Parashat Shemini: A Fire That Consumes
Where does the desire to cut corners come from? How can we channel our positive enthusiasm and good intentions, and not let them devolve into a fiery ever-turning sword?
Rabbi Ronen Ben David is the Headmaster of the Neveh Channah High School for Girls, in Memory of Anna Ehrman
We all want things to go well. We are all imbued with a deep faith and desire to truly reach goodness. This is the main reason that every so often, we gird our loins and go above and beyond to do good in the world, but it is also the very root of our passivism. When goodness tarries, our natural tendency is to become absorbed in the mundane and flood our minds with desperate thoughts. So what can we do?
Do we sprint forward fervently, or stand still in complete frustration?
As in any other issue tied to Jewish thought, the key words here are balance and process. By yearning for goodness, we create a general purpose for our lives, but the path to that goodness is paved with obstacles. Like someone embarking on a journey who is shown how the journey will end, everything seems plain and simple at first. It is only when people get going that they discover how many rocks, dilemmas and thorns stand in their path. Remembering the finishing point gives us the strength that prevents us from breaking down when facing those cliffs and crags.
Yet there are those who are short on time. There are those who feel that big goals can be achieved fast, in the “here and now”. We encounter such people in various settings in our lives, and almost always, we are able to say, right off the bat, that the attempt to cut corners will end in disaster. It does not work, even if we are properly and thoroughly motivated. Rabbi Kook teaches us that in ideological matters, you can’t cut corners, because doing so would always mean that we’d have to categorically reject what other people think. He explains that in order to fulfill a great objective, you need to have an candid dialog, even if the other person’s views differ from your own, and even if you think (mistakenly) that you know the truth, or at least that truth is on your side. It turns out that truth is much more nuanced. It’s hardly black and white. Moreover, in general, those who try to cut corners are also those who are most likely to feel frustrated and hurt when they fail to achieve their goals. This holds true for all ideologies, be they religious, liberal, nationalist, or humanist. They apply to the lives of individuals, to the life of the nation, and to the entire world.

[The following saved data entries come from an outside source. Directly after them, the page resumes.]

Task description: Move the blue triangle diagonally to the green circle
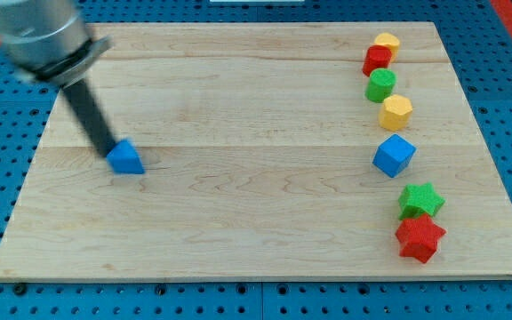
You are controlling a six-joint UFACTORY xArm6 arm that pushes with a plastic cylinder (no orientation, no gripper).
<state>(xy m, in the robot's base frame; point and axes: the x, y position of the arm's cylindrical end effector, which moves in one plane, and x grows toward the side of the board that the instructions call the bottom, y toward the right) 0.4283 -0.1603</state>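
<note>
The blue triangle (126, 158) lies on the wooden board at the view's left. My tip (108, 151) touches its left side, with the dark rod rising up and to the left. The green circle (380, 85) sits far off at the view's upper right, in a column of blocks.
Near the green circle are a red block (377, 60) and a yellow block (387, 42) above it, and a yellow hexagon (396, 112) below. Further down are a blue cube (394, 156), a green star (420, 200) and a red star (420, 237). The wooden board (238, 196) rests on a blue pegboard.
</note>
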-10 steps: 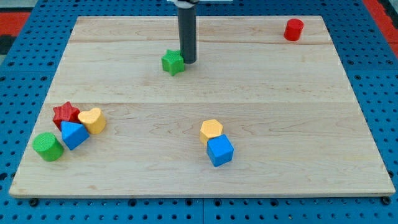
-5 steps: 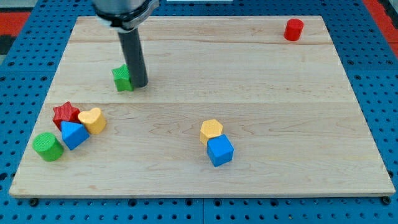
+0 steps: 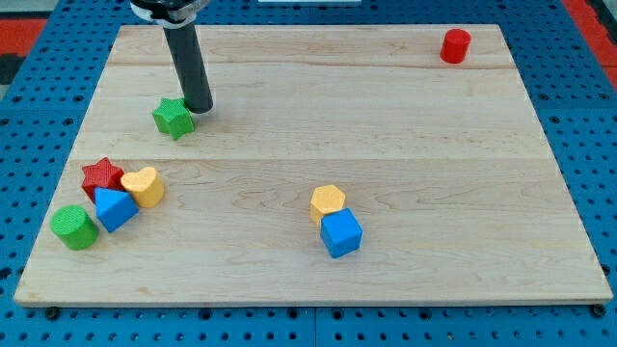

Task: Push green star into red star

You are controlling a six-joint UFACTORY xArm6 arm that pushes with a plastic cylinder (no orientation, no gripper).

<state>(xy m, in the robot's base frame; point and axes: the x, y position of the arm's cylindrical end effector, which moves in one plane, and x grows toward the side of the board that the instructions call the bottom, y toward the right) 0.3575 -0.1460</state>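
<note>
Blue pegboard frames a pale wooden board [image 3: 415, 145] that fills the one camera view. Taking the green star [image 3: 173, 118] as the landmark: it lies in the board's upper-left part, and my tip [image 3: 199, 108] sits just beside it on the view's right and slightly toward the top, touching or nearly touching its edge. The dark rod rises from there toward the view's top. No jaws exist on this rod, so nothing is held.

Below the green star, toward the view's bottom-left, a cluster sits well apart from it: the red star [image 3: 101, 176], with a yellow heart-shaped block [image 3: 145, 185] touching its right side, a blue block [image 3: 115, 208] pressed beneath both, and a green cylinder [image 3: 74, 226] just left of the blue one. Far to the lower right of the green star, a yellow hexagonal block [image 3: 328, 201] touches a blue cube [image 3: 340, 233] beneath it. Far right, near the board's top edge, stands a red cylinder [image 3: 455, 45].
</note>
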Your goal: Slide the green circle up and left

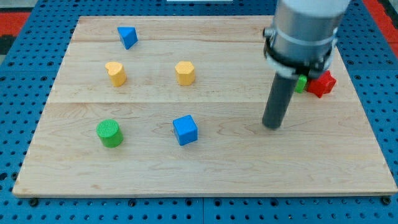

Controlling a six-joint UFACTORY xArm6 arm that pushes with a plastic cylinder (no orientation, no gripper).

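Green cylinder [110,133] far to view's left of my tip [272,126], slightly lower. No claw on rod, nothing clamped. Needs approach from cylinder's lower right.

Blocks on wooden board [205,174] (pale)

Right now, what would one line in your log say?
my tip: right of blue cube | green circle: far left, untouched | phase: approaching
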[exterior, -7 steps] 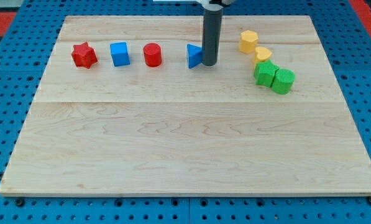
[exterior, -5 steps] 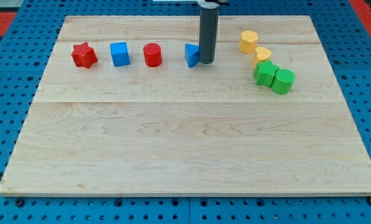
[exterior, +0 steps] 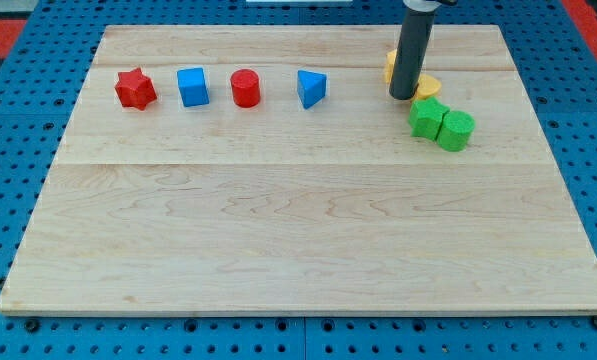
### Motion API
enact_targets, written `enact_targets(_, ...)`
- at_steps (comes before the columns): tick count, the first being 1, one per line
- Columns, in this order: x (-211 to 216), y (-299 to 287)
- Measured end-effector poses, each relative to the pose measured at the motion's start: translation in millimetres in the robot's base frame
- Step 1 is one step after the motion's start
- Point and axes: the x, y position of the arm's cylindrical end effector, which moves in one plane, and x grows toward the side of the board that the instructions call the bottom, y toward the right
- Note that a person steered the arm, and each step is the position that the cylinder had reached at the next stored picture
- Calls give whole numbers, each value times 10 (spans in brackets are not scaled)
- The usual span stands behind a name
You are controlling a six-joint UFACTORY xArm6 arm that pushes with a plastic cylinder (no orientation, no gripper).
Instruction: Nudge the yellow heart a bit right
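The yellow heart (exterior: 427, 85) lies near the view's top right, just above the green star (exterior: 425, 118). My tip (exterior: 403, 96) stands right at the heart's left side, and the rod partly hides it. Another yellow block (exterior: 390, 65) sits up and left of the heart, mostly hidden behind the rod. A green cylinder (exterior: 456, 130) touches the green star on its right.
A row of blocks lies along the top of the wooden board (exterior: 308, 240): a red star (exterior: 135, 88), a blue cube (exterior: 192, 86), a red cylinder (exterior: 245, 88) and a blue triangle (exterior: 312, 88).
My tip has left the blue triangle's right side and moved right to the yellow heart's left side. The triangle sits slightly left of where it first was.
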Motion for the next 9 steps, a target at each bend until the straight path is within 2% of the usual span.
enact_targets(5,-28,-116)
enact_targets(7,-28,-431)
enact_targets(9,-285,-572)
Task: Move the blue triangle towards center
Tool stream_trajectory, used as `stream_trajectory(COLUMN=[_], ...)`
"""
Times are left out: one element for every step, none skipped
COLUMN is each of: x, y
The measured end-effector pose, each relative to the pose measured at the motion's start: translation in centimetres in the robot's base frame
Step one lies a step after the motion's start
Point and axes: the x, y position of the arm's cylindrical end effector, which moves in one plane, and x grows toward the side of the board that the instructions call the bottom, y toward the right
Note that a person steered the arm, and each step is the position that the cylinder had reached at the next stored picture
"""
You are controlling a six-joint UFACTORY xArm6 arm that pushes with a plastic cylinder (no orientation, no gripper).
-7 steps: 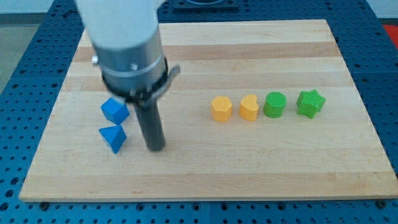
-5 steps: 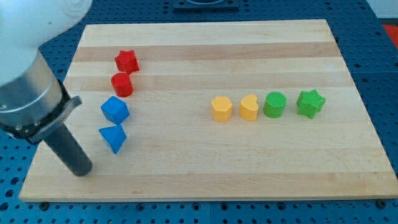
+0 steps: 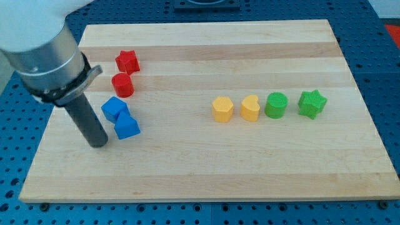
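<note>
**Triangle lies just right of the tip, centre further right**

Your end effector is a bare rod, so it has nothing to spread, close or clamp; it only pushes. My tip rests on the table near the view's left edge, just left of the blue triangle, with a small gap showing between them. The triangle sits slightly higher in the view than the tip and touches the other blue block, which lies up and to its left.

The centre of the table is to the view's right of the triangle, so the tip is on the correct side for a push. I judge that a push to the right and a little upward carries the triangle clear of its blue neighbour.

The wood ahead is bare as far as the yellow blocks, which start a row with two green blocks. Two red blocks stand above, out of the path.
</note>
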Motion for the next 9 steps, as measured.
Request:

We find a resounding expression of the desire to cut corners in our Parasha:
Moses and Aaron then went inside the Tent of Meeting. When they came out, they blessed the people; and the Glory of the Hashem appeared to all the people.
Fire came forth from before Hashem and consumed the burnt offering and the fat parts on the altar. And all the people saw, and shouted, and fell on their faces. Now Aaron’s sons Nadab and Abihu each took his fire pan, put fire in it, and laid incense on it; and they offered before Hashem a strange fire, which He had not enjoined upon them. And fire came forth from Hashem and consumed them; thus they died before Hashem. Then Moses said to Aaron, “This is what Hashem meant when He said: Through those near to Me I show Myself holy, And gain glory before all the people.” And Aaron was silent.
For Rabbi Shneur Zalman of Liadi, the founder of the Chabad Hassidic movement, as well as other great Hassidic personalities, the repetition of the idea of the “fire going out” conveyed a message with critical importance for generations to come. He proposed that Nadab and Abihu weren’t sinners at all. They were just trying to be ahead of their time. The fire of Hashem will go out and consume a sacrifice that Hashem desires, though that same fire can also consume the most righteous of people. The fire illuminates and warms the world, “so that it might be acceptable in his behalf to atone for it”, but it is also a “consuming fire”. Aaron’s two sons were full of positive enthusiasm, but this kind of fervor, when neglecting to take the entire process into consideration, reached without going through any process, can turn into the fervor of an “ever-turning sword”.
In light of this, we can now understand Moses’ words of consolation to Aaron: they truly are close, he says, but when you want to redeem the entire people and not just the righteous, a fire comes out, and it even consumes those who are righteous in their day.
If we don’t want to err by rushing into things, driven by an extreme and unbalanced Messianic fervor that could, G0d forbid, consume anyone who doesn’t agree with us, we must commit to the process. If we don’t want to rush in, only to be disappointed and end up feeling horrible, we must commit to the process. Even when redemption is at our doorstep, we must all etch the concept of following a process deep into our minds. The redemption process isn’t something that happens in one fell swoop. It’s the result of a deep and candid dialog in which each side truly recognizes and accepts the other, understanding that both were created in the image of God, and that both sides have something to contribute. This kind of dialog ultimately produces a bold connection free of unneeded polemics. Instead of using divisive shortcuts akin to a “foreign fire”, it behooves us to operate confidently and cautiously, following the right process, so that the “consuming fire” can be come “a perpetual fire that keeps burning on the altar and is never extinguished.”